3. Por consequência das premissas 1 e 2, afronta o nemo tenetur se detegere;

4. Vulnera normas cogentes, quais sejam, art. 5º, LXIII da CF; art. 8.2, "g" do dec. 678/92 e art. 14.3, "g" do dec. 592/92;

5. Exige a violação de um Direito Público subjetivo do acusado (Direito ao silêncio) para concessão de outro Direito Público subjetivo do acusado (ANPP); 6. Equivale a renúncia de um Direito irrenunciável, pois é exigência obrigatória abrir mão do Direito de não confessar (não é uma opção do acusado) para fazer jus a outro Direito (ANPP);

7. Equivale a coação (vício do consentimento), tendo em vista que o acusado é obrigado a confessar para receber a proposta de acordo (CARDOSO, 2020).

Outrossim, a utilização da confissão em posterior suporte probatório da denúncia, em caso de descumprimento, deveria ter a previsão expressa no Código de Processo Penal, uma vez, em caso contrário, estaríamos diante de uma situação de analogia em prejuízo do réu, situação vedada no ordenamento jurídico (SILVA, 2020). Ainda, destaca-se que, por ser obtida mediante vício de consentimento (coação), torna-se nulo o ato, constituindo, desta maneira, prova ilegal (CARDOSO, 2020).

Para se ter uma ideia da aplicação da “benesse”, imprescindível se faz a menção do relato feito por Ceccato Jr. (2020).

Trata-se de prisão em flagrante pela suposta prática de tráfico de drogas privilegiado, onde o investigado era primário, possuía bons antecedentes, trabalho lícito, graduando, filha menor e a real possibilidade de desclassificação para o delito de consumo compartilhado e/ou

consumo próprio. Assim, na hipótese, o promotor argui pela concessão da liberdade provisória enquanto o magistrado decide pelo pagamento da fiança de 10 salários mínimos para a concessão, valor que não pode ser arcado pelo acusado.
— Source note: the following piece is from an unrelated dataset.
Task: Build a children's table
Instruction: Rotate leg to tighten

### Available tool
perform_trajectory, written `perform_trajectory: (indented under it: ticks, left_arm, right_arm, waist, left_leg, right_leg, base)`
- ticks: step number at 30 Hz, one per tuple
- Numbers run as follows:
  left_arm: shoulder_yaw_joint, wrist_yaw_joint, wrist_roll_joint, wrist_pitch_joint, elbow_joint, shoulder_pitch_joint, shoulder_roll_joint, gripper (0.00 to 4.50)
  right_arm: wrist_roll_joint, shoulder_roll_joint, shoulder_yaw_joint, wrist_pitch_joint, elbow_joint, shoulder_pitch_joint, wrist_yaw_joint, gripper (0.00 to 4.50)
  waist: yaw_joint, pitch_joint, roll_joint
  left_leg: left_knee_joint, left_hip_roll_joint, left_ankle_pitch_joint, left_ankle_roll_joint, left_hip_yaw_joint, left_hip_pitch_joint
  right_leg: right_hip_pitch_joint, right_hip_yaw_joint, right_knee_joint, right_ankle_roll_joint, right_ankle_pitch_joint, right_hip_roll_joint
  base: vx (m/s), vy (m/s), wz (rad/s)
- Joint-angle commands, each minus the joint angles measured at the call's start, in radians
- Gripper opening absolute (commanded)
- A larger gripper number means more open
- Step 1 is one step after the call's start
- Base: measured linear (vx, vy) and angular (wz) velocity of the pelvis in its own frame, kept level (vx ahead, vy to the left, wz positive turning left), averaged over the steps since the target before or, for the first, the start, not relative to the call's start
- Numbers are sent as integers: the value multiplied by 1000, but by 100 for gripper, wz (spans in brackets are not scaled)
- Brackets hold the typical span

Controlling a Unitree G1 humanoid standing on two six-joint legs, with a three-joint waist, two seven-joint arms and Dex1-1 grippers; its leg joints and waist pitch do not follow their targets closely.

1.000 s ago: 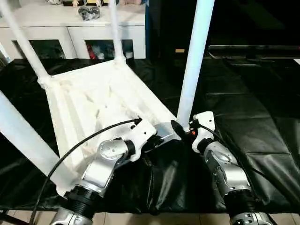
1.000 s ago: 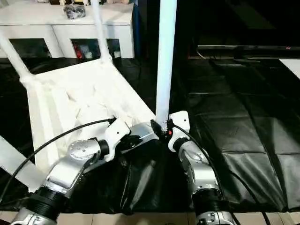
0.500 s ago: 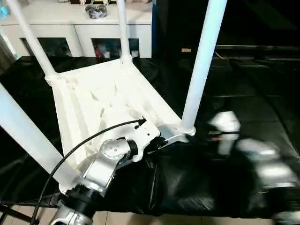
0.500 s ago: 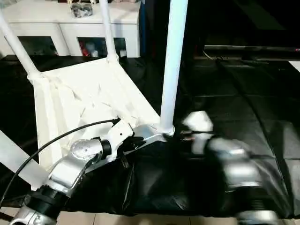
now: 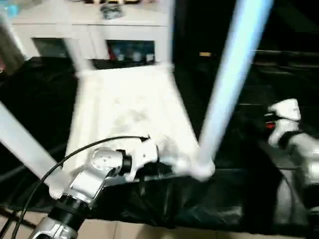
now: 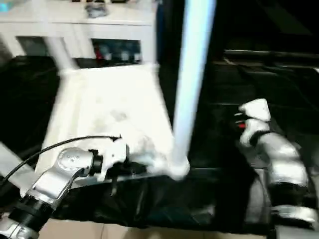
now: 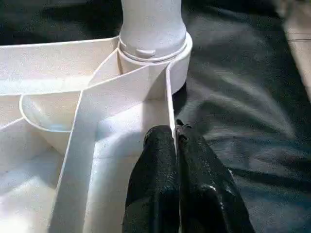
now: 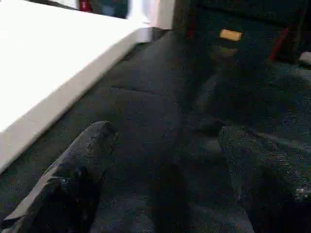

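— Where's our table [image 5: 124,109]?
— Upside down on the black cloth [image 5: 239,199]; our left gripper [image 7: 175,138] pinches its rim beside the near leg [image 5: 227,94].
— The right gripper [image 8: 165,145]?
— Spread wide, apart over cloth.

White tabletop [image 7: 43,63] with ribbed underside, white legs [image 5: 234,79] tinged pale blue, black cloth [image 7: 252,97] under it, black gripper fingers [image 7: 155,184], silver forearms [image 5: 84,179] with white wrist housings, black cable [image 5: 65,159], white cabinet [image 5: 124,25] behind, red spot on right wrist [image 5: 269,125]

Demo rm/lab: black-draped work table [image 5: 259,209], white cabinet [image 5: 89,35] w/ toys.
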Motion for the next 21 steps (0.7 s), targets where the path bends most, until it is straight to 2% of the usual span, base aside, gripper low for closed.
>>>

Dando segmento, o promotor optou pela proposição do ANPP. O acusado, desesperado, sem ao menos hesitar, concordou com a concessão e confessou um crime (tráfico de drogas) que não cometeu, apenas para se ver livre do cárcere, situação que seria completamente diferente se este se encontrasse em liberdade.
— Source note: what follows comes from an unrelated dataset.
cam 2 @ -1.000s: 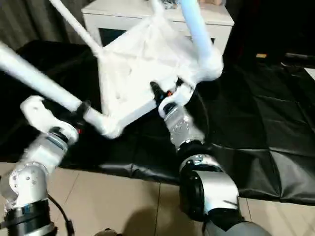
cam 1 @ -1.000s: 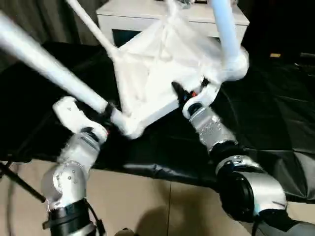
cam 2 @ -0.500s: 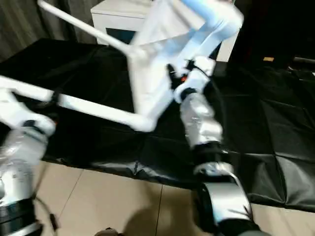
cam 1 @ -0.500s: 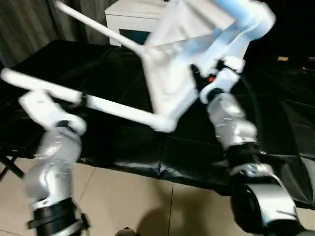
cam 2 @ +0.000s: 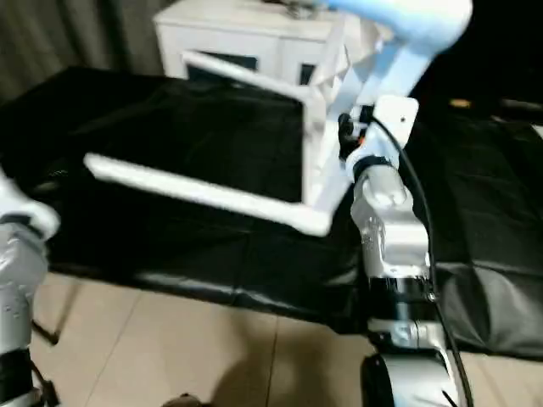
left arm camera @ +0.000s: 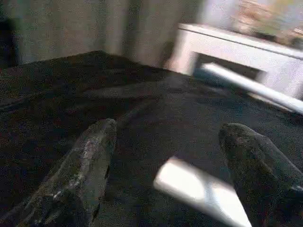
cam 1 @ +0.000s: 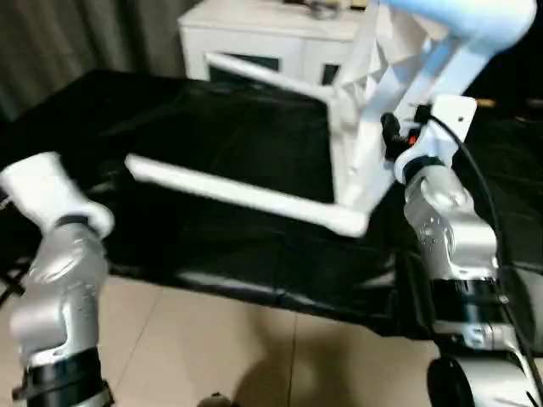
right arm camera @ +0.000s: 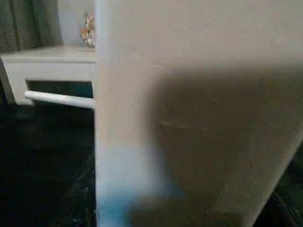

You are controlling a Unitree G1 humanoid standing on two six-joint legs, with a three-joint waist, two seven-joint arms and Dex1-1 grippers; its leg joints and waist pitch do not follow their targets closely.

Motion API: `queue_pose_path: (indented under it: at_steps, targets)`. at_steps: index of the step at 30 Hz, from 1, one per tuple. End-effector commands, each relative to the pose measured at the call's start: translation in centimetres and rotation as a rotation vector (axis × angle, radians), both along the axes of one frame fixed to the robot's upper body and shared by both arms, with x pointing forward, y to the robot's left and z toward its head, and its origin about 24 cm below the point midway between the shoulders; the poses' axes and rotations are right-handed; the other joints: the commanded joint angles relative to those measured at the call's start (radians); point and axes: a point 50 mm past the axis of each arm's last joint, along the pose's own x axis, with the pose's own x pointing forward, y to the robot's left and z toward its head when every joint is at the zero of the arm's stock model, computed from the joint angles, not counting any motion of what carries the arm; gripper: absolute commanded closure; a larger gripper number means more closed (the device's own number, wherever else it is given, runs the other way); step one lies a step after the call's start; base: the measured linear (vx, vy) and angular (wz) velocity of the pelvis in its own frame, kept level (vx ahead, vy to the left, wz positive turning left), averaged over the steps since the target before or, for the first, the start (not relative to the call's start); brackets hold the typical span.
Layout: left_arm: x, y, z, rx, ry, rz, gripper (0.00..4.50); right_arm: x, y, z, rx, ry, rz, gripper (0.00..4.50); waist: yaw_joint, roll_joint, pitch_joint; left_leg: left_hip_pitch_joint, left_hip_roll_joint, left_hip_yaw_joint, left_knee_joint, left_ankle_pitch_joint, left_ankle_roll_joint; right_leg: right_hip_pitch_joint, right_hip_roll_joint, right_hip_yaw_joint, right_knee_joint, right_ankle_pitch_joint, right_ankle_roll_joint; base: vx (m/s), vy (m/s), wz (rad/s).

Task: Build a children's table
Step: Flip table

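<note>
Over the black sheet [cam 1: 170, 119], in the head views, the children's table [cam 1: 365, 127] stands tipped on its side at the right. Its ribbed underside faces left, and two legs reach out level to the left: a near one [cam 1: 237, 193] and a far one [cam 1: 263, 75]. The right pincer [cam 1: 392, 140] sits against the near edge of the top, but whether it is clamped there cannot be told. The left arm hangs well apart at the near left, touching nothing. The likely risk is that the table, steadied on one side alone, swings or topples leftward under the weight of its long legs. A leg could also work loose from its corner socket if it strikes the sheet. A white cabinet [cam 1: 254, 34] stands just beyond, close enough for the far leg to knock.

Between the spread fingers [left arm camera: 90, 161] of the left pincer [left arm camera: 165, 137], in the left wrist view, only sheet and the blurred free end of a leg appear. This pincer stands apart and empty, so it gives no support.

Close against the lens, in the right wrist view, a white face of the table blocks most of the scene, so this camera offers little guidance for correcting a slip.

No brand, label or writing can be read in any view.
</note>
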Motion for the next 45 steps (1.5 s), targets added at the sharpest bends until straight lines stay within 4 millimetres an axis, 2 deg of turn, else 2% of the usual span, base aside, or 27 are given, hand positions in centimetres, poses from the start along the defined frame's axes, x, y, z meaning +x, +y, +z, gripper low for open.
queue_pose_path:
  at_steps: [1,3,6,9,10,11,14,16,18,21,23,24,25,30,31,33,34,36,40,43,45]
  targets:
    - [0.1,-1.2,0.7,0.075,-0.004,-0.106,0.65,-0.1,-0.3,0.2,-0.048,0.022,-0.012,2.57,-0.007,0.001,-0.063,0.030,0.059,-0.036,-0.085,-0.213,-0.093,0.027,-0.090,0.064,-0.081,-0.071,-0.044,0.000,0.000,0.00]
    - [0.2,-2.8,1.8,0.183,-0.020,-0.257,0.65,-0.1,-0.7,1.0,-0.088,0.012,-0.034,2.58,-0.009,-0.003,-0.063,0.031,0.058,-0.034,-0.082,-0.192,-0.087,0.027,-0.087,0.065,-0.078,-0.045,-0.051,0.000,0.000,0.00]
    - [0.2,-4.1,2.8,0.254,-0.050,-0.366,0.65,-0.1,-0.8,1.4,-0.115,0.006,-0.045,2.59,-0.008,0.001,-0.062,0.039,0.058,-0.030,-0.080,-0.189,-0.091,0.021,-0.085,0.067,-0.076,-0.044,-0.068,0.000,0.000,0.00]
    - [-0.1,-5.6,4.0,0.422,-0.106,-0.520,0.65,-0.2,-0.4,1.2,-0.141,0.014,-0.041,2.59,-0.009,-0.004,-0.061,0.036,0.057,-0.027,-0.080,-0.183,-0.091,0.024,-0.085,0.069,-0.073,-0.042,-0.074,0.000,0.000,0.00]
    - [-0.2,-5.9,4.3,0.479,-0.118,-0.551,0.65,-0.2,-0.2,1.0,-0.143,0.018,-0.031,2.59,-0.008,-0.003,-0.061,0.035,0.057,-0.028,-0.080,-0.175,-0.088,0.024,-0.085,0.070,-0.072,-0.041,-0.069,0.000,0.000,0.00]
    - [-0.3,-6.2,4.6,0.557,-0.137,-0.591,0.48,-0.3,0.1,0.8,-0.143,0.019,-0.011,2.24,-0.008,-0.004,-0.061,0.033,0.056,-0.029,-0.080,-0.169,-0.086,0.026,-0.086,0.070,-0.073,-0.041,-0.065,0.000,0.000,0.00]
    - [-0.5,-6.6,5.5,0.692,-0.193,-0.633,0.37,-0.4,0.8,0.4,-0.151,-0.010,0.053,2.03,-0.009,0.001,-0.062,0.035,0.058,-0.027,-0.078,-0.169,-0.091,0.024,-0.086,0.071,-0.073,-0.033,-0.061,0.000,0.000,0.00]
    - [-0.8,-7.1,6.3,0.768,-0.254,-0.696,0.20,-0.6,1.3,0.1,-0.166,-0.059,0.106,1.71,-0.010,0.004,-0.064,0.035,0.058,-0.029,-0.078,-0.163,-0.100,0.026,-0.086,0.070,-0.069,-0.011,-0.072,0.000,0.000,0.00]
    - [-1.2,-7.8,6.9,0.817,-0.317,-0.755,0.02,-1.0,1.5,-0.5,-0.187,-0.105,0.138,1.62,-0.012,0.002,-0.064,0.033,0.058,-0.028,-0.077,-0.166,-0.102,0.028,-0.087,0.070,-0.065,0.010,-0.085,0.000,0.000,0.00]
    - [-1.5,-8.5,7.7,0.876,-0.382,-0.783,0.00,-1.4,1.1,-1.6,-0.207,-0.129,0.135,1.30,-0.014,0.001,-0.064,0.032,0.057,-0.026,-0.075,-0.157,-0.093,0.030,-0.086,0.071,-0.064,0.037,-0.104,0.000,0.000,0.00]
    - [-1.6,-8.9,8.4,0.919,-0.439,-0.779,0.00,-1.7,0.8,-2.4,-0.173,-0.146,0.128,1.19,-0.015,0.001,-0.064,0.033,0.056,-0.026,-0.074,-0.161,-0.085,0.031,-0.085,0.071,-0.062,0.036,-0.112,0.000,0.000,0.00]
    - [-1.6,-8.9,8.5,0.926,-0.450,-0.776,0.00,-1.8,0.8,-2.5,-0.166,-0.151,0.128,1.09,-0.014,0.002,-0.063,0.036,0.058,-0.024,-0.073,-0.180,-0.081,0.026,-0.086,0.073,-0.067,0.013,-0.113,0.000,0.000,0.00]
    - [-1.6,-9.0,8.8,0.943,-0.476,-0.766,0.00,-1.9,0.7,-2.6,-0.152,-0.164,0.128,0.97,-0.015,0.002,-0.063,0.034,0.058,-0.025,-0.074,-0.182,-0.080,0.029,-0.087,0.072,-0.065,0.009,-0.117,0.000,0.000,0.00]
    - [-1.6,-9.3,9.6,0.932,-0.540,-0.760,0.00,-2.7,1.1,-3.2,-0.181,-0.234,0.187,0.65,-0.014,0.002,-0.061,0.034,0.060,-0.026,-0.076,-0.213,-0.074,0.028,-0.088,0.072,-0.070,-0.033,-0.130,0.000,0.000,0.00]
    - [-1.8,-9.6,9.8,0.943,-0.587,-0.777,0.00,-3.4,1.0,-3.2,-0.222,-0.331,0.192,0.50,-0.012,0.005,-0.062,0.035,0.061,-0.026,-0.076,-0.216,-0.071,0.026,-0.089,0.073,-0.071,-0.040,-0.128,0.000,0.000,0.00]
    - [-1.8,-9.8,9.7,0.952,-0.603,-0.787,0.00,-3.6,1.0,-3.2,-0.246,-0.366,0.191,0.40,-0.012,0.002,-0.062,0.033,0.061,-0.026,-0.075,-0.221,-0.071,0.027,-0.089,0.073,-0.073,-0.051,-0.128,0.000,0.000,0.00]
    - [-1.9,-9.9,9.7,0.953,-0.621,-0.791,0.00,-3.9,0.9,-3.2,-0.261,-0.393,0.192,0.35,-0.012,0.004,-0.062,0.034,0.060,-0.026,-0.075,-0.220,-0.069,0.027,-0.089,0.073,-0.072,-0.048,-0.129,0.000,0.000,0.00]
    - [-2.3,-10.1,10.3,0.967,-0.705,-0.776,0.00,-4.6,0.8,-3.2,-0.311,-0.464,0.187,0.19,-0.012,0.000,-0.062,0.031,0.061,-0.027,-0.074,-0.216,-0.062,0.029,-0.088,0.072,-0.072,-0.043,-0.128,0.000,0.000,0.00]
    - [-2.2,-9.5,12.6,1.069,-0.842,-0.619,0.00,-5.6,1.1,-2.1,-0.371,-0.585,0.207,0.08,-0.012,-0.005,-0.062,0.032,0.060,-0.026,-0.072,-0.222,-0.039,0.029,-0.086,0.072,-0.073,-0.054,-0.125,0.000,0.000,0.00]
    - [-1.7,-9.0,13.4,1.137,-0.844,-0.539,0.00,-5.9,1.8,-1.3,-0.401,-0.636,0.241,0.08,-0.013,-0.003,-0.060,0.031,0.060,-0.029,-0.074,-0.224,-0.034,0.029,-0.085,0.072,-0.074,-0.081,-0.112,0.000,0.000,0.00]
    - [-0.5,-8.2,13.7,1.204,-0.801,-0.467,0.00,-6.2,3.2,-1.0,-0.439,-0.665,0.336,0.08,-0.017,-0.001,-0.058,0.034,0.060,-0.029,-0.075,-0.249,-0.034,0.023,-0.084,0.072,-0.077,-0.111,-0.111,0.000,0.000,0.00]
Desta forma, percebe-se que, no caso relatado, não houve a coação explícita, mas de forma intrínseca, já que o acusado se viu obrigado a aceitar o acordo para se ver livre do cárcere. Nas palavras de Ceccato Junior (2020), “reprisa-se que tudo isso ocorreu em menos de um dia. Menos de 24 horas preso fez alguém confessar um crime que não cometeu. Imaginem semanas, meses, anos. Eu confessaria qualquer coisa e só não entregaria a minha família”.
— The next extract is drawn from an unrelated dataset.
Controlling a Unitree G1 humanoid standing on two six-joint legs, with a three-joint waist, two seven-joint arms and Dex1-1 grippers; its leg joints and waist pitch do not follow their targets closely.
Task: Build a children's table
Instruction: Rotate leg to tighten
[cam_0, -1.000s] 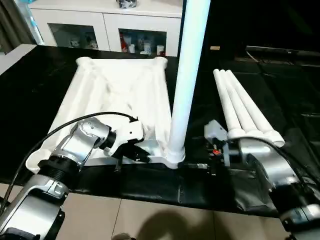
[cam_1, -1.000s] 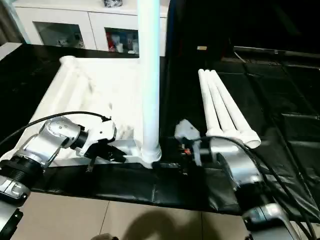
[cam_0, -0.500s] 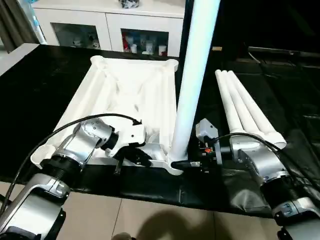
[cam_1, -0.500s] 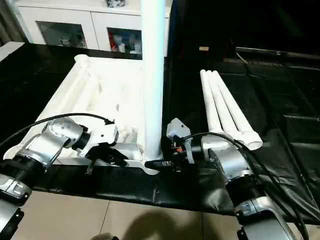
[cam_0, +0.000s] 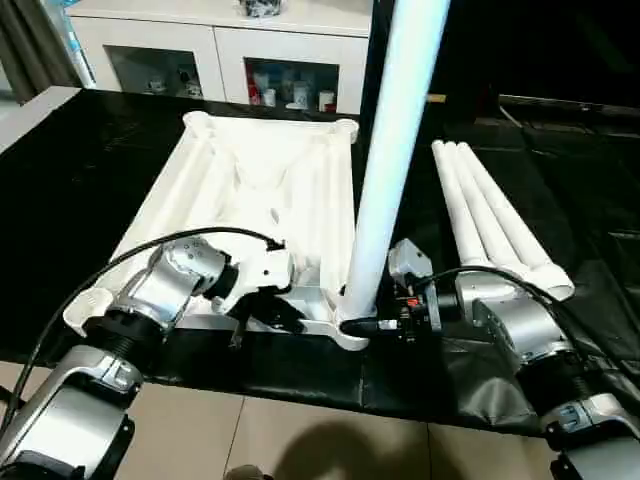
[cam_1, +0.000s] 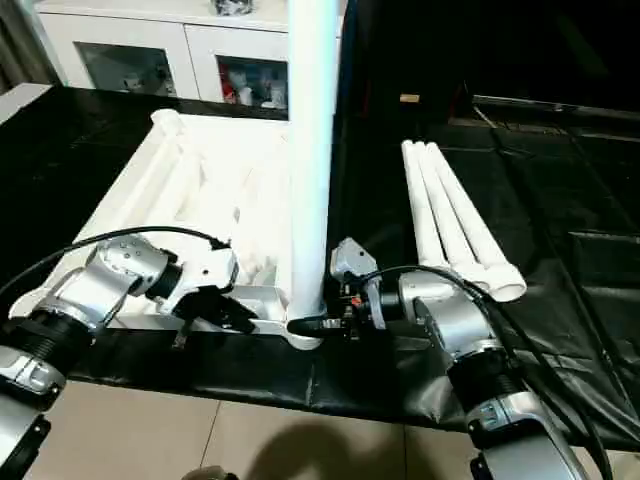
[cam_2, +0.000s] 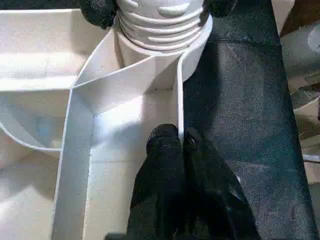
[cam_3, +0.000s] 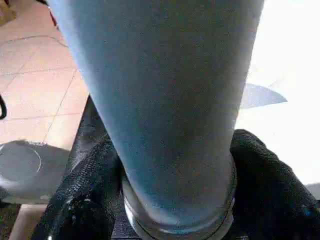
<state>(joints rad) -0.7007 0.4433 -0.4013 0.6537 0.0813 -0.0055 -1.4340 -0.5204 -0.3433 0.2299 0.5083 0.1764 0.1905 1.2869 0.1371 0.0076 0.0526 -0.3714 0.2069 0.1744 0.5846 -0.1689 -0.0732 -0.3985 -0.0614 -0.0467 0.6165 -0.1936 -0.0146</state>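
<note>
The children's table top lies upside down, ribs up, on a black-covered work surface. One white leg stands upright in the near right corner socket. Three more legs lie side by side to the right. My left gripper is shut on the thin near wall of the top, just left of that socket. My right gripper reaches in from the right at the foot of the upright leg. Its fingers press against both sides of the leg.
A white glass-door cabinet stands behind the work surface. The black cover spreads left and right of the top, wrinkled at the near right. Tiled floor runs along the near edge. A black cable loops over my left forearm.
My right gripper has moved left to the foot of the upright leg and closed in around it. My left gripper keeps its hold on the top's wall. The camera shifted slightly.
</note>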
Ainda em análise ao ato em comento, evidenciam-se os prejuízos processuais consequentes. Considerando o descumprimento do instituto, como já dito, servirá de suporte probatório para a denúncia feita pelo Ministério Público, e, obviamente, constará nos autos o termo da confissão circunstanciada, o que, inegavelmente, corromperá o julgador, restando evidente o prejuízo ao acordante.

Por fim, o entendimento é que não se pode exigir a confissão do acusado considerando tratar-se de um negócio jurídico pré-processual, onde não deveria ser analisado o mérito (CRAVO, 2020).